*WHAT TO WORK ON*.
Your answer should consist of each line from the data below that contains "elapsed".

*RECORDS FOR THIS EXERCISE*.
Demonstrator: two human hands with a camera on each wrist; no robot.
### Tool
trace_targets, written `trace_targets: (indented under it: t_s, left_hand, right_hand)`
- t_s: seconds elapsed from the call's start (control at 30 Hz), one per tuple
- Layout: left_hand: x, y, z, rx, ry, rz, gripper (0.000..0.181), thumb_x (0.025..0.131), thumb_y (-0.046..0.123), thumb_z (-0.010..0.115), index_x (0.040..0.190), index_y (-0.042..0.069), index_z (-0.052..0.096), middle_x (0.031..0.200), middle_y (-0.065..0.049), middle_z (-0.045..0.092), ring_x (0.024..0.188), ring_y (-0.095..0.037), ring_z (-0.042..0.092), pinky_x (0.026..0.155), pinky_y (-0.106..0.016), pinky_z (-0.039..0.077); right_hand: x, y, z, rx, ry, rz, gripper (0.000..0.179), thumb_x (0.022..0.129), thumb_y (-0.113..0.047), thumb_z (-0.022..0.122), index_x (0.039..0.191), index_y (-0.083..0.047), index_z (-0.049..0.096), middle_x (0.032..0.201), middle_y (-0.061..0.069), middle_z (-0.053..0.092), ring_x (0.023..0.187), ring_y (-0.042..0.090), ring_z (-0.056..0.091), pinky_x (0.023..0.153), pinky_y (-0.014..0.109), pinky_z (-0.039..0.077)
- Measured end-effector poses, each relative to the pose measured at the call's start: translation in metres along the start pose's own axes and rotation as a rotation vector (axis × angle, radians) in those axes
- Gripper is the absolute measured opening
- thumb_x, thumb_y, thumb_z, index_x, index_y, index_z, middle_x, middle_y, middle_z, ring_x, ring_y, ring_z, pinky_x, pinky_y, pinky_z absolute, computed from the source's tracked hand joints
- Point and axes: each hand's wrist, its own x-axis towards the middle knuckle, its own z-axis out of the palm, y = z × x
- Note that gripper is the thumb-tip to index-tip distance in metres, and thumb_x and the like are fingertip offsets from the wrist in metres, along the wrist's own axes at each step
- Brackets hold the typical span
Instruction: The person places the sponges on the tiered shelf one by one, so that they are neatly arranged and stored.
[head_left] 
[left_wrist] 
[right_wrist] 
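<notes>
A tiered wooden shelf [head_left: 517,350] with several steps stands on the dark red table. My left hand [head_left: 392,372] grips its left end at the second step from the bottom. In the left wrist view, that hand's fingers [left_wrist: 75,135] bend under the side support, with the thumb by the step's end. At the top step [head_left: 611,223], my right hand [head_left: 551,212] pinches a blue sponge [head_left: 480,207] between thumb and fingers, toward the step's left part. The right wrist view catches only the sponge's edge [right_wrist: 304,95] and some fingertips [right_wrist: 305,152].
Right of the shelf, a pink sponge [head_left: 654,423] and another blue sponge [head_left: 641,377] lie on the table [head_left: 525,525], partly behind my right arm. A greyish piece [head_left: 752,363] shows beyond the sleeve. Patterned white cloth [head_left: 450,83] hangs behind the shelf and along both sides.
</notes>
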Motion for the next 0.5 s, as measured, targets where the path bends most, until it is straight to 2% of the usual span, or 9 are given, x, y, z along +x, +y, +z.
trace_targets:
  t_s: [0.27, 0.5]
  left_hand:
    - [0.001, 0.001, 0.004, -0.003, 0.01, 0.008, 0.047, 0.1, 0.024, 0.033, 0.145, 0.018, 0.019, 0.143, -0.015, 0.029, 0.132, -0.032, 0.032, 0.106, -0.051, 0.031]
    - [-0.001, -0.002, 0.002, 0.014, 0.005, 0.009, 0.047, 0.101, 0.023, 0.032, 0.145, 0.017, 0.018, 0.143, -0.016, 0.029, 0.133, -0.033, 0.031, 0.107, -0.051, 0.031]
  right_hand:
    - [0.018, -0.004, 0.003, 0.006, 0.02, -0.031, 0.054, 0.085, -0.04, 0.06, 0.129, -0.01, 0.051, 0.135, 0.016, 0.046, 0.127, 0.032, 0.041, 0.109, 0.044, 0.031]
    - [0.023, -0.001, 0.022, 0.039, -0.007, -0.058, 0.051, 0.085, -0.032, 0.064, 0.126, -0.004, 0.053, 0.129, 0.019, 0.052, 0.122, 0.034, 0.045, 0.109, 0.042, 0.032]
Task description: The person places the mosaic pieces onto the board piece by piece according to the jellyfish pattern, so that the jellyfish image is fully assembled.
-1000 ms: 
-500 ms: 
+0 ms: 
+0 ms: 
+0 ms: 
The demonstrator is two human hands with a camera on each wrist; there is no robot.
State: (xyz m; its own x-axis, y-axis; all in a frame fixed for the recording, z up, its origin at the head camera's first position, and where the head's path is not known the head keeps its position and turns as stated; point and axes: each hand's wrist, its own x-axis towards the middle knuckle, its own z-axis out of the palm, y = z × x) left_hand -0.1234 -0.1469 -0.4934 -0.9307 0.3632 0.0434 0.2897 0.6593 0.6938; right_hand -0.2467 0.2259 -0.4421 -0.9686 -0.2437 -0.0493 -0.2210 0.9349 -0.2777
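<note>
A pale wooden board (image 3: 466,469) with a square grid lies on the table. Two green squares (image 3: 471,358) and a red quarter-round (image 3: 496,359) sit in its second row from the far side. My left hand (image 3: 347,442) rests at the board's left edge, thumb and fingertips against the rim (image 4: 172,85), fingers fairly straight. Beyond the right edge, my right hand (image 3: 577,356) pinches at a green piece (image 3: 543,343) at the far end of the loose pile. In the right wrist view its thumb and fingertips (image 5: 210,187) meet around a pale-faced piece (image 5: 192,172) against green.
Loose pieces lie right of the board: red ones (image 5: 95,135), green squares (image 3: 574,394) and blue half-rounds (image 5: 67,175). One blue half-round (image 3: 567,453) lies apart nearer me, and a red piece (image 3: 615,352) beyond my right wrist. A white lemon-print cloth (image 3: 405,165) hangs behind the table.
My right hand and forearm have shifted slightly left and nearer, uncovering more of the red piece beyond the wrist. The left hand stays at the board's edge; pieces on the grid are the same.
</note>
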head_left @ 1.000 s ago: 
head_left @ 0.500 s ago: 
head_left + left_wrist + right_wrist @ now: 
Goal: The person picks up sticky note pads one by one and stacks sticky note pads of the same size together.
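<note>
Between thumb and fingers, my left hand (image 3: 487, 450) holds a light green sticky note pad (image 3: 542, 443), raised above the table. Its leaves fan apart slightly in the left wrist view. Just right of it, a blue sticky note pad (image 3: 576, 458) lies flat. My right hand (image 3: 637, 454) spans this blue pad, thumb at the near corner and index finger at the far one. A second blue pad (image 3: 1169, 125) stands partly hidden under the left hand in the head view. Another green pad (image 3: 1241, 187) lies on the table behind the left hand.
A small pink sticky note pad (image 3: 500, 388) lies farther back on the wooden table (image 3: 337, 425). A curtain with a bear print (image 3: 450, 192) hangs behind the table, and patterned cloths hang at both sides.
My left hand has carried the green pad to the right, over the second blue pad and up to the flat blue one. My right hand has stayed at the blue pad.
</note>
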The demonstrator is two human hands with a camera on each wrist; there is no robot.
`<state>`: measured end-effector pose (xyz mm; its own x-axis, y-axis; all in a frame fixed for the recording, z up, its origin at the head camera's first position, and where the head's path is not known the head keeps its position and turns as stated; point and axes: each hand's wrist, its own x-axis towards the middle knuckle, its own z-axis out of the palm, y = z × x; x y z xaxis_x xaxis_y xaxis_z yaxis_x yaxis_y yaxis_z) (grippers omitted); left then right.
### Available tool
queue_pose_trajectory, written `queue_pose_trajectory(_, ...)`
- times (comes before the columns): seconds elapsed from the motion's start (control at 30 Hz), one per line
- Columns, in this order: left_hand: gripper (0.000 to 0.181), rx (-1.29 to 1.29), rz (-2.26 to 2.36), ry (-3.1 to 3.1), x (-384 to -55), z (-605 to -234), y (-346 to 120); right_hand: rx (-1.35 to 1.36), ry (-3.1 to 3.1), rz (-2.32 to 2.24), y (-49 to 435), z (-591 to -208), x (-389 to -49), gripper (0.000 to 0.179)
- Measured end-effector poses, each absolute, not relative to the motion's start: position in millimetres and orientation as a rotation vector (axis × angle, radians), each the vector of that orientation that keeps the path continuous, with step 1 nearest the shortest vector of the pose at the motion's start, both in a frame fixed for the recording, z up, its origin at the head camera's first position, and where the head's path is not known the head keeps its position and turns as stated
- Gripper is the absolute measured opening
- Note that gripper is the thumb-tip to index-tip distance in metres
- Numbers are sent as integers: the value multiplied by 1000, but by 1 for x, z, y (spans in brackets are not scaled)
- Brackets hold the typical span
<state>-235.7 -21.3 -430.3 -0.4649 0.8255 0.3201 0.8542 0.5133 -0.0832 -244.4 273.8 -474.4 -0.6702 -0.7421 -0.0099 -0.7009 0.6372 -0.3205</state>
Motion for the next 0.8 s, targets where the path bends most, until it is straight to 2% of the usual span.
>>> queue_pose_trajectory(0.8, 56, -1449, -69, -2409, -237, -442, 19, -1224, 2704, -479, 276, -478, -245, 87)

*ANSWER SPACE*.
- t_s: seconds elapsed from the call's start (control at 30 Hz), one per tuple
- times (comes before the columns): seconds elapsed from the motion's start (control at 30 Hz), one per line

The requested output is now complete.